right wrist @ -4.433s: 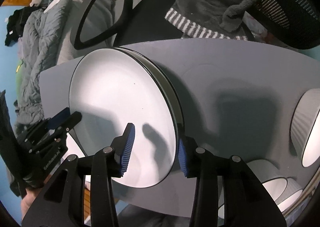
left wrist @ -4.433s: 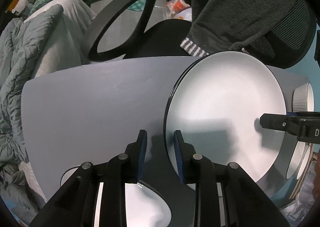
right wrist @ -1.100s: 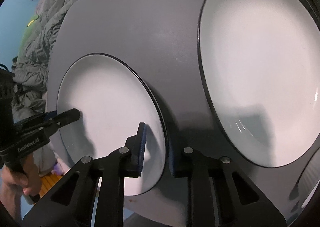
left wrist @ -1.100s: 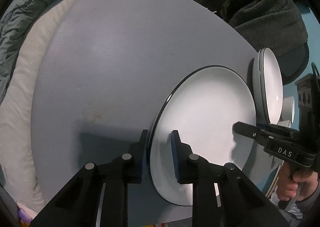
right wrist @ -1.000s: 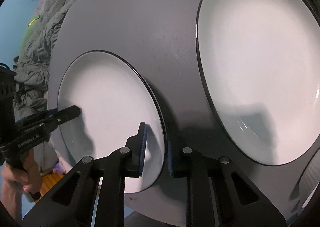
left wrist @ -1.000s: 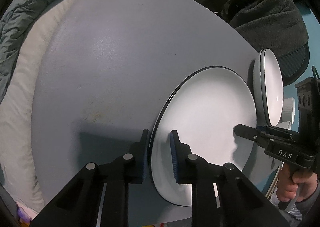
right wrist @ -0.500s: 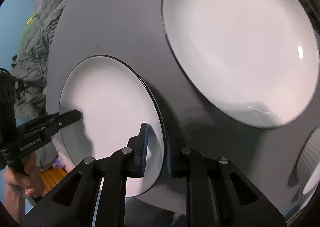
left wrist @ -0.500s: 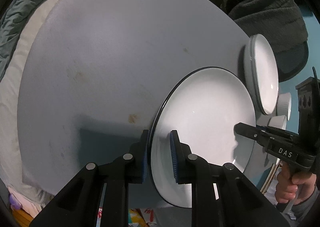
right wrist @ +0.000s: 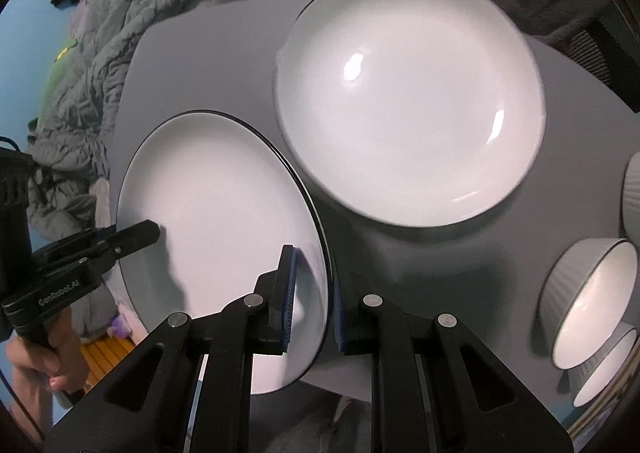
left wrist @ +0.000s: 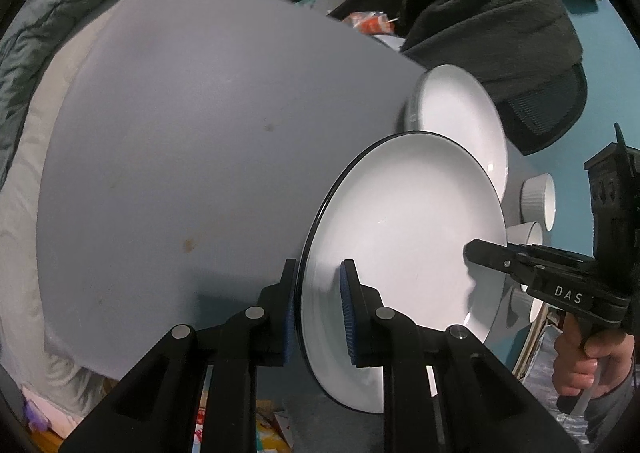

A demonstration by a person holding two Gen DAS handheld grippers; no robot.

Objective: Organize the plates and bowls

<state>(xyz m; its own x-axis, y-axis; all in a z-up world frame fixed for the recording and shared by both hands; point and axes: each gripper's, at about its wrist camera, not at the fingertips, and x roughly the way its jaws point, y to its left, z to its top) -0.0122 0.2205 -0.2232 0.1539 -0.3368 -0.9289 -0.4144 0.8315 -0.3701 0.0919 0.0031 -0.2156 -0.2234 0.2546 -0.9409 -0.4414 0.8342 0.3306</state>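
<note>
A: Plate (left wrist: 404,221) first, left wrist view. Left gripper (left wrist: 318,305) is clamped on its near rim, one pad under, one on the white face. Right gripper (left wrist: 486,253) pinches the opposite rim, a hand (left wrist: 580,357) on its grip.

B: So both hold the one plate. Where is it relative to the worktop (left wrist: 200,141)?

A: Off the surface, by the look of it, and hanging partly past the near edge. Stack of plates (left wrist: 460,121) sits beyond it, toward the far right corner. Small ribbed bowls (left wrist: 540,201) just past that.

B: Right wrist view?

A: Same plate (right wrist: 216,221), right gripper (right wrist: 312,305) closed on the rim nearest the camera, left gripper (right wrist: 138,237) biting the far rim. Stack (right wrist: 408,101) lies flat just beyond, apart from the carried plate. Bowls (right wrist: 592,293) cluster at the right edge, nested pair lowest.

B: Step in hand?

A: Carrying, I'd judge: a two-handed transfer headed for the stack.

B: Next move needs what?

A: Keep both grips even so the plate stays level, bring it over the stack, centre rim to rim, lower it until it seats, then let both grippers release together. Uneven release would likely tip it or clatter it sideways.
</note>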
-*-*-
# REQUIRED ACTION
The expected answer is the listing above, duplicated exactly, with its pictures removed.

# RESPONSE TO THE TASK
right wrist @ -4.433s: 
left wrist @ -4.433s: 
right wrist @ -1.100s: 
left wrist @ -1.100s: 
right wrist @ -1.000s: 
left wrist @ -1.000s: 
right wrist @ -0.500s: 
left wrist @ -0.500s: 
right wrist @ +0.000s: 
left wrist @ +0.000s: 

A demonstration by a person holding two Gen DAS handheld grippers; no robot.

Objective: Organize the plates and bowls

<state>(xyz m; its own x-axis, y-axis; all in a z-up world frame fixed for the recording and shared by both hands; point and axes: each gripper's, at about its wrist camera, not at the fingertips, and x roughly the way its jaws point, y to its left, z to its top) -0.0122 0.2205 -0.2232 0.1539 -0.3368 -0.9289 -0.4144 0.8315 -0.3701 0.0919 0.0031 -0.2156 -0.2234 0.2546 -0.9409 -0.4414 0.8342 0.3306</state>
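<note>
A: Plate (left wrist: 404,221) first, left wrist view. Left gripper (left wrist: 318,305) is clamped on its near rim, one pad under, one on the white face. Right gripper (left wrist: 486,253) pinches the opposite rim, a hand (left wrist: 580,357) on its grip.

B: So both hold the one plate. Where is it relative to the worktop (left wrist: 200,141)?

A: Off the surface, by the look of it, and hanging partly past the near edge. Stack of plates (left wrist: 460,121) sits beyond it, toward the far right corner. Small ribbed bowls (left wrist: 540,201) just past that.

B: Right wrist view?

A: Same plate (right wrist: 216,221), right gripper (right wrist: 312,305) closed on the rim nearest the camera, left gripper (right wrist: 138,237) biting the far rim. Stack (right wrist: 408,101) lies flat just beyond, apart from the carried plate. Bowls (right wrist: 592,293) cluster at the right edge, nested pair lowest.

B: Step in hand?

A: Carrying, I'd judge: a two-handed transfer headed for the stack.

B: Next move needs what?

A: Keep both grips even so the plate stays level, bring it over the stack, centre rim to rim, lower it until it seats, then let both grippers release together. Uneven release would likely tip it or clatter it sideways.
</note>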

Nothing more remains to be added to this answer.